Lucia, I agree about the OLS minimum revisions – I think it’s the same as I was saying here #16219. Mann and Grinsted (less) accept greater oscillations in order to try to best track the most recent data. They have a case, but OLS looks good to me.
Nick–
In the context of filtering, I don’t see how any positive case can be made for doing things that “try to best track the most recent data”. The purpose of filtering is to smooth out the higher frequency oscillations. What is the point of specifically designing a filter to smooth out the oscillations in the interior, while maximizing the impact of high frequency “noise” at the end points?
The best way to track recent data is to not smooth it at all.
If tracking the end points was one’s goal when one writes a papers when the end points happened to point in the direction of one’s favorite theory, is it any wonder the practice has lead to accusation that one specifically designed previously unknown end point treatments to emphasize the behavior end-points he assumed meaningful?

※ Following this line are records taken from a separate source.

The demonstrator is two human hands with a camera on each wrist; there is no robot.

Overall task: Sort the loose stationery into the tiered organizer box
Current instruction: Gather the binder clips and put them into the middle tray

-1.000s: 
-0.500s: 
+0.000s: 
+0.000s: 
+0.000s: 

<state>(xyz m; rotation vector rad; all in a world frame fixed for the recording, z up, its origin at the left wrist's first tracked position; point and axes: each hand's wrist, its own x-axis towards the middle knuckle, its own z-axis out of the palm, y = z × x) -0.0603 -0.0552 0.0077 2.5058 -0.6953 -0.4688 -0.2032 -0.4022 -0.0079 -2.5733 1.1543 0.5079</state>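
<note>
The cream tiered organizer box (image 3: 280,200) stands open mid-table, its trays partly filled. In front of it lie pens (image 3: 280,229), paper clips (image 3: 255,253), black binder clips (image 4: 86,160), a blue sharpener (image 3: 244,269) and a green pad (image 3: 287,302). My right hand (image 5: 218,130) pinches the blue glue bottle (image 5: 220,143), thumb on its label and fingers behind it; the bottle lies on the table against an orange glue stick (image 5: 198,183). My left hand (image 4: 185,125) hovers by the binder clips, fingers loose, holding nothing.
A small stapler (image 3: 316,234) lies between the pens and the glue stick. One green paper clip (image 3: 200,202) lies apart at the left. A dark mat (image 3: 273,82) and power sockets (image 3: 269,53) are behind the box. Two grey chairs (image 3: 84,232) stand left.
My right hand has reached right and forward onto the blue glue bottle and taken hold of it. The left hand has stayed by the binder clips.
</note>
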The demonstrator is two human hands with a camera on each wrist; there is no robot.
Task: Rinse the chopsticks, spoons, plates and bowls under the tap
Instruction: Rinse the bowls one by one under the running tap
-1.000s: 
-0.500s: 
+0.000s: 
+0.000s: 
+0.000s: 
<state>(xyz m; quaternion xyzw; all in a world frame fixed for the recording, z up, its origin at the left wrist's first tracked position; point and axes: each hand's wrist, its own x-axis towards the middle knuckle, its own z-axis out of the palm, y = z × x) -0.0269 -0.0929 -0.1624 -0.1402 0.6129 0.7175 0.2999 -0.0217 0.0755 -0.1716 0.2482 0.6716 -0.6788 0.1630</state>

I guess in the case of Rahmstorf, he hunted down a little know end point treatment and then tweaked his value of M when the end points no longer did what he liked. This is pretty pathetic as his entire paper is nothing more than a comparison of what amounts to comparison of observations to this bizarrely smoothed end point.
The whole episode stinks badly of people (particularly Rahmstorf and co-authors) acting under confirmation bias.